Home delivery is booming with more and more consumers ordering their shopping online from the major supermarket chains.
Hull-based bodybuilder Paneltex’s portfolio includes a temperature-controlled dual- compartment Mercedes-Benz Sprinter medium-wheelbase 3.5-tonner designed for this market and fitted with an alex Original 3000 refrigeration system. an air-transfer fan pushes cold air from the frozen to the chilled area. The frozen front compartment holds 16 plastic crates while the chilled area holds 32. The vehicle is built to supermarket Iceland’s specifications an alternative approach is encapsulated in a medium- wheelbase high-roof refrigerated split-compartment Volkswagen Crafter converted by Paneltex’s Somers operation. also intended to transport frozen and chilled loads, and equipped with a GaH Super Rapier SR351Fi fridge unit, it has a front compartment capable of going down to -18oC. The rear one can operate at 3oC.

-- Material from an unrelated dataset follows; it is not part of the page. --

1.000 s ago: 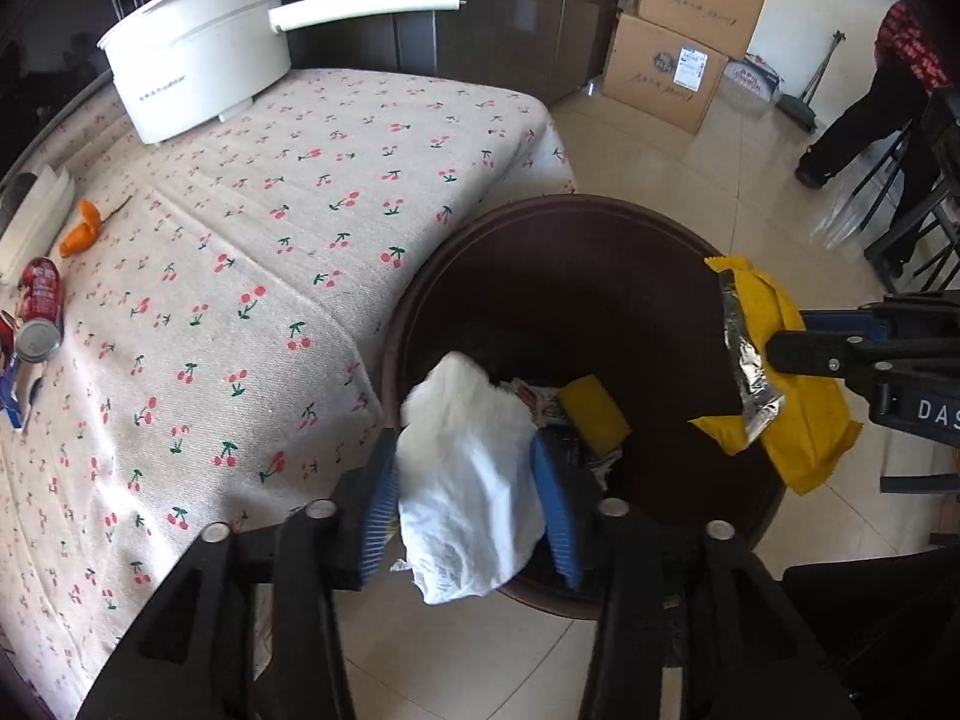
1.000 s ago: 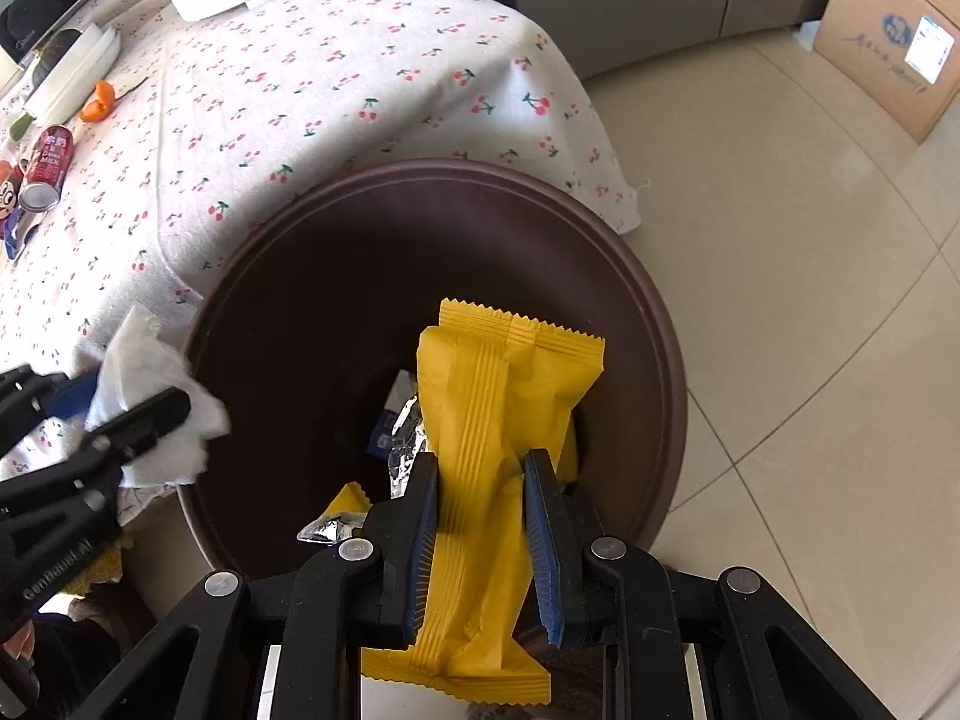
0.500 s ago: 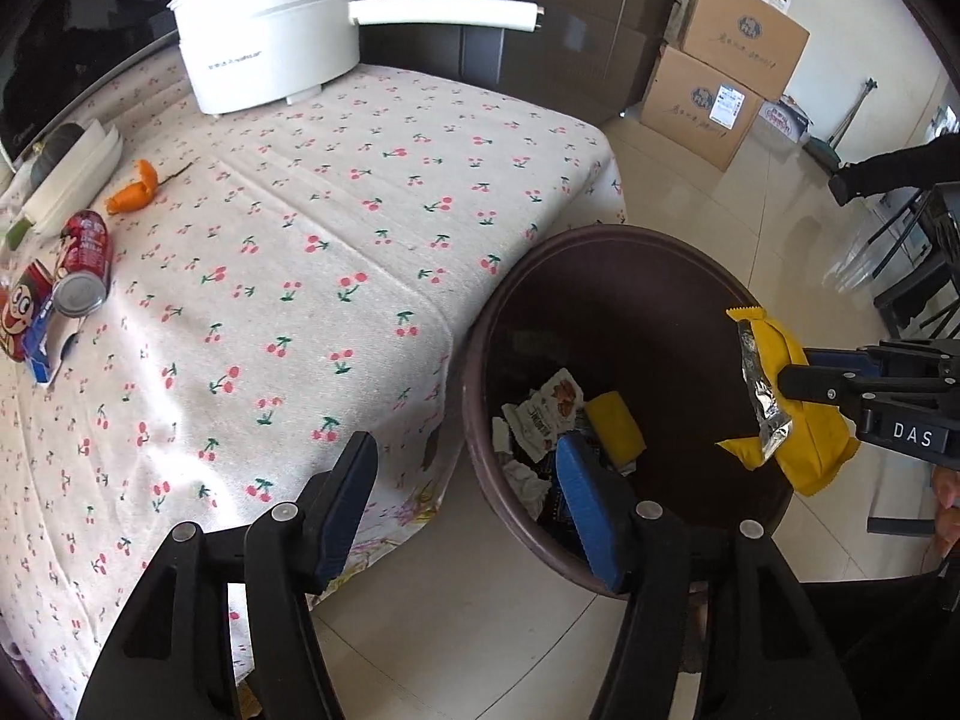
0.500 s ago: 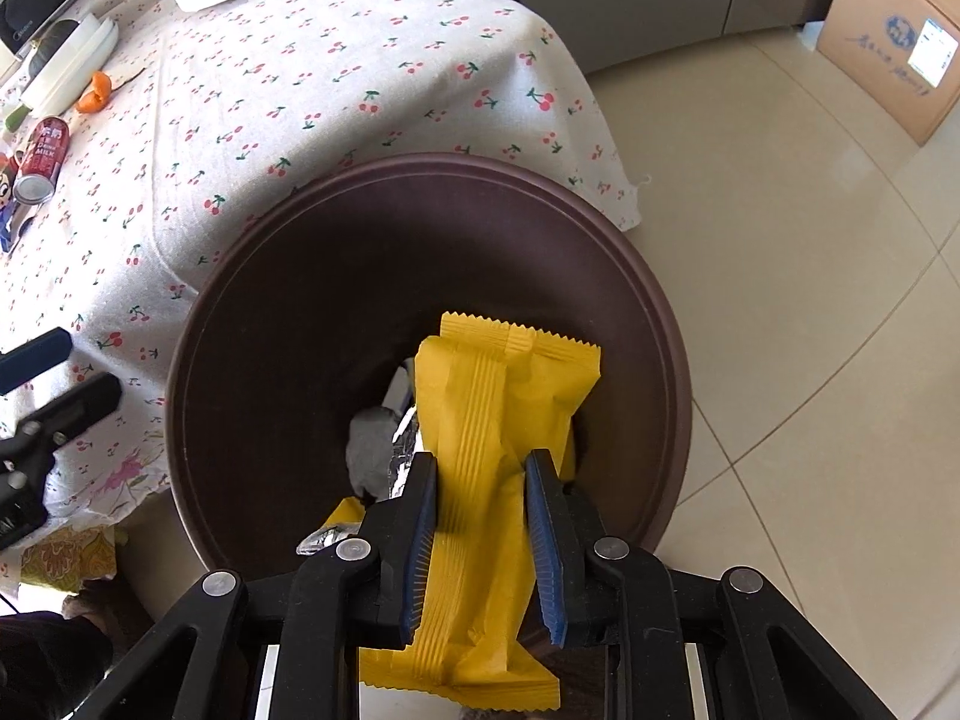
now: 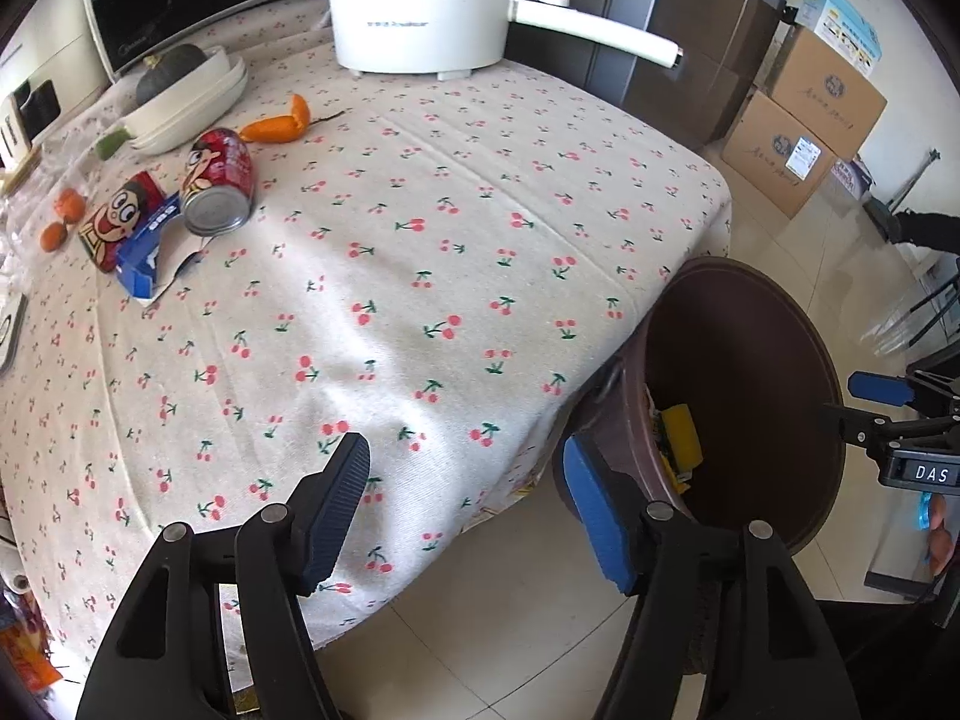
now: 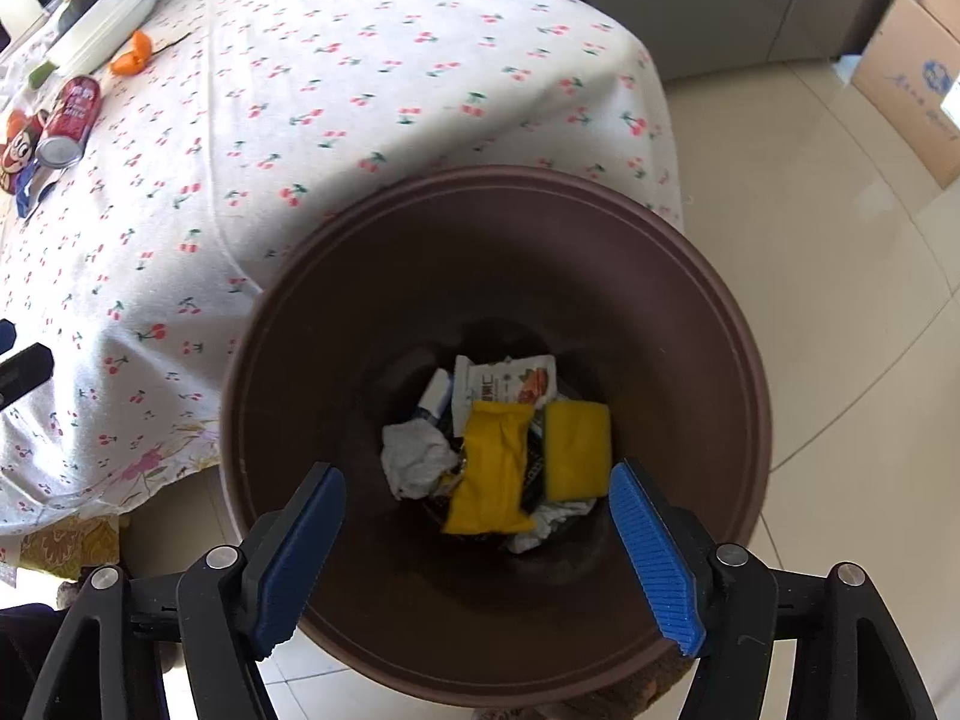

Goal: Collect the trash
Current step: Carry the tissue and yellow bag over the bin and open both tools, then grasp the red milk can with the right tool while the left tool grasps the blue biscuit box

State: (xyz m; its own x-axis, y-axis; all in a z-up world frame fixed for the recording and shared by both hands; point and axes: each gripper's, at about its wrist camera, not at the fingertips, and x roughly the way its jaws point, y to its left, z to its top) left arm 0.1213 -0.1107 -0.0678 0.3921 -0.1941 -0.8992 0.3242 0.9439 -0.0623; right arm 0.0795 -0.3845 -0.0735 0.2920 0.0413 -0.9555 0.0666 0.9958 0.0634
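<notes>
Left wrist view: the left gripper (image 5: 465, 501) is released and its jaws are opening, with nothing between them. It hangs over the edge of the table (image 5: 420, 276) with the cherry cloth. The brown trash bin (image 5: 822, 480) stands just to its right, on the floor. Far ahead on its left lie a red can (image 5: 217, 181), a torn snack package (image 5: 129, 228) and an orange peel (image 5: 277, 123); a white pot (image 5: 420, 6) stands further ahead.

Right wrist view: the right gripper (image 6: 480, 546) is directly above the trash bin (image 6: 360, 312). Its jaws are opening and hold nothing. The yellow wrapper (image 6: 489, 468) lies at the bottom of the bin, below the fingers, beside a crumpled tissue (image 6: 414, 459).
</notes>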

High-profile body and trailer builder Cartwright Group of altrincham, Cheshire, was displaying
an aerodynamically styled concept home delivery vehicle. It is constructed using body panels said to be no more than 10% of the thickness of normal panels, but with no compromises in performance.
Peterborough’s Lawrence David was displaying a Sprinter with a split rear compartment: one-third dedicated to chilled loads, two-thirds to ambient. Equipped with an air management kit including side skirts, it is fitted with a Carrier Neos 100 fridge unit.
The weight of the necessary insulation and refrigeration equipment can eat deep
into the payload capacity of a temperature-controlled 3.5-tonner. as a consequence, some businesses may feel they have no option but to move up the weight scale, despite the fact that venturing over that all-important 3.5t barrier will render them liable to hold a heavy truck O licence and obey the Drivers’ Hours rules.
With their needs in mind, exhibitor Solomon has produced among other things a dual-compartment Sprinter 5.0-tonner capable of carrying both chilled and frozen cargo. Once again, the styling emphasises aerodynamics, with the fridge unit recessed into the body thereby reducing the overall height.
Displayed on the VFS stand was a 4.5t Nissan NT400 Cabstar with a high-strength steel
floor and alloy sides, plus full European Community Whole Vehicle Type approval.
“We’ve already had an order for 10 from a local authority in Northern Ireland,” VFS sales and marketing manager, ashley Morris told What Van? Several of them are being equipped with DEL tail-lifts. Gross payload is 2.2– 2.3t depending on the exact specification of the product.
Based in Eastleigh, Hants, and an offshoot of Italian bodybuilding giant Scattolini, VFS is closely involved with Ford’s One Stop range of body conversions. “Our three-way tipper, for example, is a One Stop product,” said Morris.
“One of the big recent developments for us is the arrival of the utility cab version of the latest Transit double-cab chassis,” he continued. The rear part of the cab is used to create a reasonably secure area to store power tools and other items.
“The big advantage, of course, is that the doors are integrated with the vehicle’s central locking system,” said Morris. a utility cab Transit – the first in the UK–was on show on the stand.